EXERCISE OBJECTIVE => Report all lines below with the word "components".

MATERIAL SUPPLIED =>
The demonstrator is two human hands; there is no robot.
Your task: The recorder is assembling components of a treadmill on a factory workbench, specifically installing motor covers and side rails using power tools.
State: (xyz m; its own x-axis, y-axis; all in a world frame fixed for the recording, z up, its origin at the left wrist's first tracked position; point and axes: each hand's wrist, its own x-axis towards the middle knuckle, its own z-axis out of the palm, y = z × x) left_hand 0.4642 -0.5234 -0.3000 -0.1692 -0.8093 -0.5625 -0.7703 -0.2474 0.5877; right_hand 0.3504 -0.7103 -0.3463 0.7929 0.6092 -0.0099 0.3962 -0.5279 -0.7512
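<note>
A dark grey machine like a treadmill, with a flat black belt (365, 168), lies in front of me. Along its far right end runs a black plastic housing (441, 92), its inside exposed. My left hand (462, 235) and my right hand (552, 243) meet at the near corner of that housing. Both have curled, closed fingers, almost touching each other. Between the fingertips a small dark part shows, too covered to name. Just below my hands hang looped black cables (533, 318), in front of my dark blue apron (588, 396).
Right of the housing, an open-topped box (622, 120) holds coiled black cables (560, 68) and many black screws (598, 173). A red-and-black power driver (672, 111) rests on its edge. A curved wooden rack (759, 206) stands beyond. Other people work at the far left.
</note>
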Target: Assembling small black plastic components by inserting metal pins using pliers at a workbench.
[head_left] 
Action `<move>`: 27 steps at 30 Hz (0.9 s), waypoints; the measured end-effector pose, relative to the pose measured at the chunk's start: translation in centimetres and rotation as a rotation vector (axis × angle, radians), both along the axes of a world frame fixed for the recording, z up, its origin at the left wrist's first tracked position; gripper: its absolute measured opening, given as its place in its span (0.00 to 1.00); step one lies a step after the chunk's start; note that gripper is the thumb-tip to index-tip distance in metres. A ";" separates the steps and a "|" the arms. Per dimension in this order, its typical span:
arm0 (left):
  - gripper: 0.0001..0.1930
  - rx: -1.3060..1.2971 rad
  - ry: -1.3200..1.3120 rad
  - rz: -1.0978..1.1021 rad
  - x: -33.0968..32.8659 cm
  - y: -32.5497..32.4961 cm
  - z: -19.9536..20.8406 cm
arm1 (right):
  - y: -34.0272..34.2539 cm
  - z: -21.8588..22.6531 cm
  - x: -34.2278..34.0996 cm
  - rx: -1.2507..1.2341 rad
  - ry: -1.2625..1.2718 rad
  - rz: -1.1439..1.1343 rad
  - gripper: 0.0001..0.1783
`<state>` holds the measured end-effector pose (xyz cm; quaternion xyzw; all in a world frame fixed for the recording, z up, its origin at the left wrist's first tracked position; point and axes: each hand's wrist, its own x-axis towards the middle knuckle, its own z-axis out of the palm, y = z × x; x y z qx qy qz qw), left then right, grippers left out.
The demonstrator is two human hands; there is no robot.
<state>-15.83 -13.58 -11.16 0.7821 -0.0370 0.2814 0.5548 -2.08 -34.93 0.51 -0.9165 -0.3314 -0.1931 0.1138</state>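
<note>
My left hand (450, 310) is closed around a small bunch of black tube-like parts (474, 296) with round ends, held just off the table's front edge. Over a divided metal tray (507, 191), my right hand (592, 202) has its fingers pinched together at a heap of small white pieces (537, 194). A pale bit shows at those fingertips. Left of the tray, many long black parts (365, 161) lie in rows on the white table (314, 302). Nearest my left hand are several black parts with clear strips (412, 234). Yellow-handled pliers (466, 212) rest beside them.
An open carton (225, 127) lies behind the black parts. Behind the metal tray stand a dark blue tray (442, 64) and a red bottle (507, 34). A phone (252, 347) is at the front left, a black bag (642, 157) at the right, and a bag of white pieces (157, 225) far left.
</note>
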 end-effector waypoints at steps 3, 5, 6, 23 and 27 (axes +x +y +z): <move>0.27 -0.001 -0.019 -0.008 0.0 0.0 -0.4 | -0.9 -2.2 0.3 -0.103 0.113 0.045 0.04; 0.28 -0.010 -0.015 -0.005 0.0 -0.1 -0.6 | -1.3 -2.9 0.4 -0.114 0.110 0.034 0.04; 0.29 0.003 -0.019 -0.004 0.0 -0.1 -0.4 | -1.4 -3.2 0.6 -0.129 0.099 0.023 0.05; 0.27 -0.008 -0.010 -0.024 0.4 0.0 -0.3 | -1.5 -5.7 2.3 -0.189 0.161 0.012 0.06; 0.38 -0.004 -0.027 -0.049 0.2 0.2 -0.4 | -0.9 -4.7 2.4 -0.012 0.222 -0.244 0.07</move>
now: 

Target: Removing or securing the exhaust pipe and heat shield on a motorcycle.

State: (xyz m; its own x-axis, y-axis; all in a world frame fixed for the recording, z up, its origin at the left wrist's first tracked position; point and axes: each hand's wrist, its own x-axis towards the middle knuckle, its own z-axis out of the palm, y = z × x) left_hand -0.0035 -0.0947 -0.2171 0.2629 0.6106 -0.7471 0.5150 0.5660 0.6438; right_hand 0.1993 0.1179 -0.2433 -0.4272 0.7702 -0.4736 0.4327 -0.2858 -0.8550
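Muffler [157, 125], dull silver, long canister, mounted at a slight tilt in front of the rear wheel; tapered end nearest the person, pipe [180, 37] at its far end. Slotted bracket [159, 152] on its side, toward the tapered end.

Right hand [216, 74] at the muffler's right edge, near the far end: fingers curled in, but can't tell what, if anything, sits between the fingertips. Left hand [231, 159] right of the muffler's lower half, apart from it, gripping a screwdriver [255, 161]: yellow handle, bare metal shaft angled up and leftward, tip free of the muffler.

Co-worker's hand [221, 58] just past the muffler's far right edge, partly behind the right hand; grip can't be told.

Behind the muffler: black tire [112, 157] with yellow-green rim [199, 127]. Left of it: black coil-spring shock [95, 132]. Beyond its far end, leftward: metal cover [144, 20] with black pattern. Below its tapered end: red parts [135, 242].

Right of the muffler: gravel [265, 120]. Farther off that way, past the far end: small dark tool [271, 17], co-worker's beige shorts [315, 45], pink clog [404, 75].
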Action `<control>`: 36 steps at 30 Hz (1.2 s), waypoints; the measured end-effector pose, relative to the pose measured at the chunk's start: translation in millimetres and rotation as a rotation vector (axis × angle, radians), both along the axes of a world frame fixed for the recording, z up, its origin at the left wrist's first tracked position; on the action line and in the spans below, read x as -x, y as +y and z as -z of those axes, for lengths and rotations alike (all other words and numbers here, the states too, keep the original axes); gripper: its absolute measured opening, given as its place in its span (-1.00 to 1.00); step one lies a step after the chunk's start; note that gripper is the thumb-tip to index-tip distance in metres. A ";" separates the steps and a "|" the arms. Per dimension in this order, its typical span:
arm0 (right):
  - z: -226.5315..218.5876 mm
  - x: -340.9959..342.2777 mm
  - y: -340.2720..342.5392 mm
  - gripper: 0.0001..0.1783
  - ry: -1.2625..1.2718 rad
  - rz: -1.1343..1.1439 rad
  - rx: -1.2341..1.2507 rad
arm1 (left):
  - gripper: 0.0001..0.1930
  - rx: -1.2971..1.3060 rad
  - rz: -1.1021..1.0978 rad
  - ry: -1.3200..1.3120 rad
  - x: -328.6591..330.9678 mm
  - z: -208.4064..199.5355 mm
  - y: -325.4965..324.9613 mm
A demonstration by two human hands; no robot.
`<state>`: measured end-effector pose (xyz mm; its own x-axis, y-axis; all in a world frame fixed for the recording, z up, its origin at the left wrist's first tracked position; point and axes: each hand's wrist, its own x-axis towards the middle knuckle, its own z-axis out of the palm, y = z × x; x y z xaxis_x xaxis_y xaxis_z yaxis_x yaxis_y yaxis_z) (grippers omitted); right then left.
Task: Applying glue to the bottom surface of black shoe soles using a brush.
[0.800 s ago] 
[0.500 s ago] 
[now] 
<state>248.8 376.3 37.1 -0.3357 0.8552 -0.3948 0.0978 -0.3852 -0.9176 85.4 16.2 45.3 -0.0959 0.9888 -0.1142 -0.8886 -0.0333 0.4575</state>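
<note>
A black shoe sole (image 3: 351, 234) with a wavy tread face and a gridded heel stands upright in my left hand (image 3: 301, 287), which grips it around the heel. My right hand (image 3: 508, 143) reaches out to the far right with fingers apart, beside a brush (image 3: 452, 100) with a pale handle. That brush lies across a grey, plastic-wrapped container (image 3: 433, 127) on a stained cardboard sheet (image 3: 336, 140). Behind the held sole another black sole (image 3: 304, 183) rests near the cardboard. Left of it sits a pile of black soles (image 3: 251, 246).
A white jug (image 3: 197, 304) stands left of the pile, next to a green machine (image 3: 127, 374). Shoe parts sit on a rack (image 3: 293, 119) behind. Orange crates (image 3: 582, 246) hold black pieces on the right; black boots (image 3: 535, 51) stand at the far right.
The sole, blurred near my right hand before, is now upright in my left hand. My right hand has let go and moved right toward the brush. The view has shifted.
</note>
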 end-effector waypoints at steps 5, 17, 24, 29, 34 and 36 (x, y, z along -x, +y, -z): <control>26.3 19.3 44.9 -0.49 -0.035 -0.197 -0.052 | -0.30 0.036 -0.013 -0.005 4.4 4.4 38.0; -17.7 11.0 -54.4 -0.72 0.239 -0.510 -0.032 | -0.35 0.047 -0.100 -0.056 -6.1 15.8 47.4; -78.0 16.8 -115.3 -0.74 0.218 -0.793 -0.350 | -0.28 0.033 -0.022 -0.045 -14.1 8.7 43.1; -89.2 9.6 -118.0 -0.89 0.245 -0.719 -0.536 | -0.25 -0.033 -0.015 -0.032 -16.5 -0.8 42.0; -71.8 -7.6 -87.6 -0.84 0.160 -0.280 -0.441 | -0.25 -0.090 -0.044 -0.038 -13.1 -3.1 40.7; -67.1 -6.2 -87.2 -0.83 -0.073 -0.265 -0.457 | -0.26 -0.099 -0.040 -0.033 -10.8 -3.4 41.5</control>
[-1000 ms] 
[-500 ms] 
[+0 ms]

RESULT OF THE EXERCISE =>
Your task: The recorder is assembling components of a treadmill on a factory workbench, specifically installing motor covers and side rails using power tools.
Target: Assembling small black plastic components by inserting metal pins using pliers at a workbench.

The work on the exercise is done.